Activity: Return every line of the listing below, unchanged, from its first line to the line holding "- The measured", that line included.

Given data:
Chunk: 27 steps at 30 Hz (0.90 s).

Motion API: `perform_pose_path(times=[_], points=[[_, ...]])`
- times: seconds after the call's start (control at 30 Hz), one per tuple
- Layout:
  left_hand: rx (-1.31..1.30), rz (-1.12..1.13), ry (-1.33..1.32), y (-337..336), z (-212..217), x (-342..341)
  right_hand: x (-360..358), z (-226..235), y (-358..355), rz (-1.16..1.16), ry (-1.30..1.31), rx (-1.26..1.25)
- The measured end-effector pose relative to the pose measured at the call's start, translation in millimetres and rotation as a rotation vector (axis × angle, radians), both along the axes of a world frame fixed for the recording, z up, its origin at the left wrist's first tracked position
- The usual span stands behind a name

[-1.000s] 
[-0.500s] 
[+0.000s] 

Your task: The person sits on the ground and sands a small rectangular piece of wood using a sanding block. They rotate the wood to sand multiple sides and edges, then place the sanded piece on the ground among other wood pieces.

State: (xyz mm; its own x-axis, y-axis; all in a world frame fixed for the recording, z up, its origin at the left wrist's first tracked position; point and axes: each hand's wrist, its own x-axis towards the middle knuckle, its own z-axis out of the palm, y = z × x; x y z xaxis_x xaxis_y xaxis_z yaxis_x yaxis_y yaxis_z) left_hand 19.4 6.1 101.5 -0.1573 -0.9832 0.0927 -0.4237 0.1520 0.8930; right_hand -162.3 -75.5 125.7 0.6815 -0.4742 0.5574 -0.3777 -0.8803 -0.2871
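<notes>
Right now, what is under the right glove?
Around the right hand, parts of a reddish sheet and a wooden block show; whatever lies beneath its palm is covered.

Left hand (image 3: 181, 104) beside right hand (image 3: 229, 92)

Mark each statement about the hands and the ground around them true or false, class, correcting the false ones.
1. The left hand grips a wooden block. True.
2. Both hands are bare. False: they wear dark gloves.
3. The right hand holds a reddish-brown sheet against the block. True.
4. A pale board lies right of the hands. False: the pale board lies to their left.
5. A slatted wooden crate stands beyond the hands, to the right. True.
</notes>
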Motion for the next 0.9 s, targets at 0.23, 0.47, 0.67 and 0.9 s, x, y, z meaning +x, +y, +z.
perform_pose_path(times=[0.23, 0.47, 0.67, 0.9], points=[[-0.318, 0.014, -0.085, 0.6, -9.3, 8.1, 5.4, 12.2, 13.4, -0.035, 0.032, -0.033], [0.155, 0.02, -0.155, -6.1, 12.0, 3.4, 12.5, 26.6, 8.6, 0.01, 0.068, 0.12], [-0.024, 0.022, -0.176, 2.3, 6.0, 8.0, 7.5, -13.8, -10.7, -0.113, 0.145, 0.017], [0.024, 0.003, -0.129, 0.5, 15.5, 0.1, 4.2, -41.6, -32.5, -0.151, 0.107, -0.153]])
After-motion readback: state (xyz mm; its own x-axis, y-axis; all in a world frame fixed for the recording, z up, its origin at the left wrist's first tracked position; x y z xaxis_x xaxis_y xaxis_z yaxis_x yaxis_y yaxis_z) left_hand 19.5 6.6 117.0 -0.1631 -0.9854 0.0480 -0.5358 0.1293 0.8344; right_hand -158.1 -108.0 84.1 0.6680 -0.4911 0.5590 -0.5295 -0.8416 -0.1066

Answer:
Chunk: 27 steps at 30 Hz (0.90 s).

Motion API: `perform_pose_path(times=[_], points=[[_, ...]])`
- times: seconds after the call's start (control at 30 Hz), one per tuple
- Layout:
  left_hand: rx (-1.31..1.30), rz (-1.12..1.13), ry (-1.33..1.32), y (-337..336), z (-212..217), x (-342..341)
  right_hand: x (-360..358), z (-226..235), y (-358..355), rz (-1.16..1.16), ry (-1.30..1.31), rx (-1.26..1.25)
- The measured end-effector pose relative to the pose measured at the call's start, translation in millimetres and rotation as a rotation vector (axis × angle, radians), both along the axes of a world frame fixed for the recording, z up, its origin at the left wrist's first tracked position

Nothing else goes with this output.